Os policiais militares consideraram alterar o "raiamento" (característica interna do cano) de uma arma para tentar burlar a perícia no caso em que um adolescente de 15 anos morreu após ser baleado por engano. O caso aconteceu na cidade de São Gonçalo do Amarante, na região metropolitana de Fortaleza, em novembro de 2023. O jovem Pedro Cauã Moreira Ferraz foi assassinado com um tiro quando saía do quintal de casa em busca de cavalo.
O g1 teve acesso a um relatório feito pela Polícia Civil, através da Delegacia de Assuntos Internos, que analisou conversas, em um aplicativo de mensagens, trocadas pelos quatro militares envolvidos no caso, em um grupo criado um dia após a morte do adolescente. Um advogado também fazia parte do grupo — adicionado no dia 12 de dezembro de 2023.
No grupo, os militares se mantinham informados sobre a repercussão do caso.
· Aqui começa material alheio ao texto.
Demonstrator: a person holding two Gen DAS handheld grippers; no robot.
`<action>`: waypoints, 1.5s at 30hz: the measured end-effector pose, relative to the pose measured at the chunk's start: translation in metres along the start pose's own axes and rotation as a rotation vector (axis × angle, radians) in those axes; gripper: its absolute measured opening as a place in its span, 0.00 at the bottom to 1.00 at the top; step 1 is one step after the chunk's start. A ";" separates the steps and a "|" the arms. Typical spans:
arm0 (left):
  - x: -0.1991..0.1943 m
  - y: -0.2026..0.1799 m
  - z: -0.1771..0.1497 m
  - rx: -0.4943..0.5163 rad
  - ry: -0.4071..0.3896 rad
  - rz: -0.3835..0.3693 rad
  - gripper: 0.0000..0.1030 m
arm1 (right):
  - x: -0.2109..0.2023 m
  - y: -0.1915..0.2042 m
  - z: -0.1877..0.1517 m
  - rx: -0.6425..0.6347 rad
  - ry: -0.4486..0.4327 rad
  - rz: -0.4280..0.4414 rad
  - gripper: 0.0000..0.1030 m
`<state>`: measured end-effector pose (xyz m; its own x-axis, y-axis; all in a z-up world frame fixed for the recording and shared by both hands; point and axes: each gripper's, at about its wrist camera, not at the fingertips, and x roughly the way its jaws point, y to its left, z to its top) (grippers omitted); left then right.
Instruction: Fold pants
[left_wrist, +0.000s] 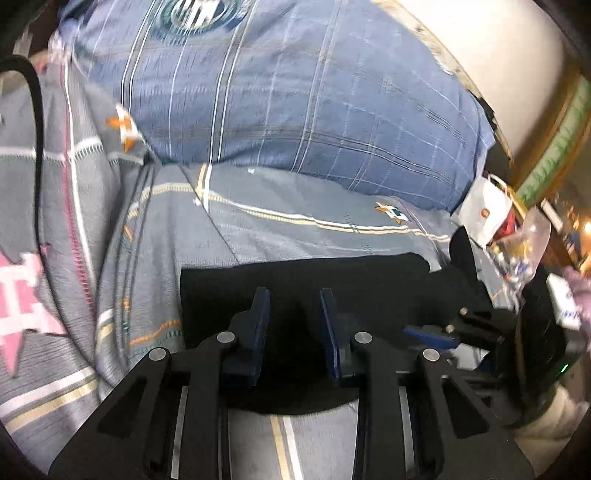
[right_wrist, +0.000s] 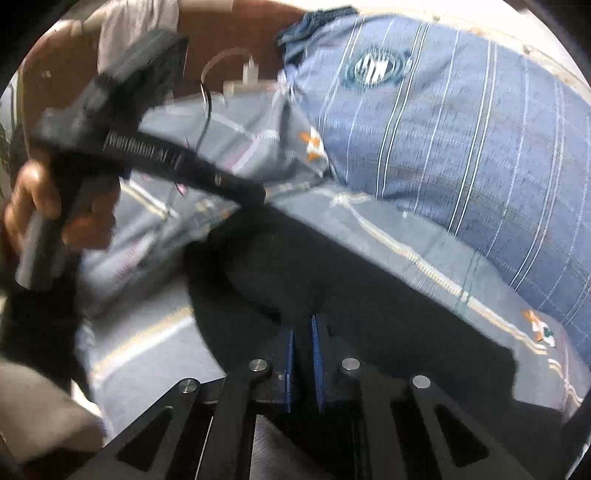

No dia 28 de novembro, um deles falou que a Delegacia de São Gonçalo do Amarante solicitou as armas usadas no caso. Assim, outro policial levantou a possibilidade de alterar uma característica interna da arma para tentar burlar a perícia das armas. "Se desse para mudar a raiação", enviou um dos policiais.
Quando um projétil é disparado, a arma deixa ranhuras na munição. Essas marcas podem ajudar a identificar de qual arma saiu aquela bala. Alterando o raiamento de uma arma, pode-se dificultar a conclusão da análise laboratorial para identificar qual arma utilizada em um disparo.
"A possibilidade que ele ventila seria colocar algum objeto dentro do cano e gerar outras ranhuras, o que a perícia poderia reduzir a capacidade de identificar com máxima certeza de que aquela munição que saiu da arma no laboratório, de fato, é a arma que gerou o disparo original", explicou o perito Marcos Monteiro.
O perito explicou ainda que é possível identificar caso o raiamento de uma arma seja adulterado, pois um microscópio pode mostrar que as ranhuras feitas propositalmente são recentes.
Dois policiais foram denunciados pela morte do adolescente e outros dois por tentativa de homicídio contra os criminosos que estavam sendo seguidos pela equipe. A defesa desses dois últimos disse que não vai se posicionar sobre o caso, uma vez que os clientes não são denunciados pela morte de Pedro Kauã.
Já o advogado Delano Cruz, que representa os dois acusados pela morte do adolescente, alegou que a mensagem enviada no grupo foi tirada de contexto, e que o policial se referia a outro caso. "Na época, nós pedimos que essa análise fosse remetida à Polícia Federal. Lá, foi constatado que não houve alteração nenhuma", disse.
"Nesse processo de São Gonçalo, está provado, através de perícia, que só existe a possibilidade de ter sido usado o fuzil 556 ou uma [pistola] .22. A Polícia só estava usando um; o fuzil 556. O projétil que foi tirado do corpo da vítima, diz-se que é inconclusivo, que não dá para dizer de qual arma saiu aquela munição", complementou.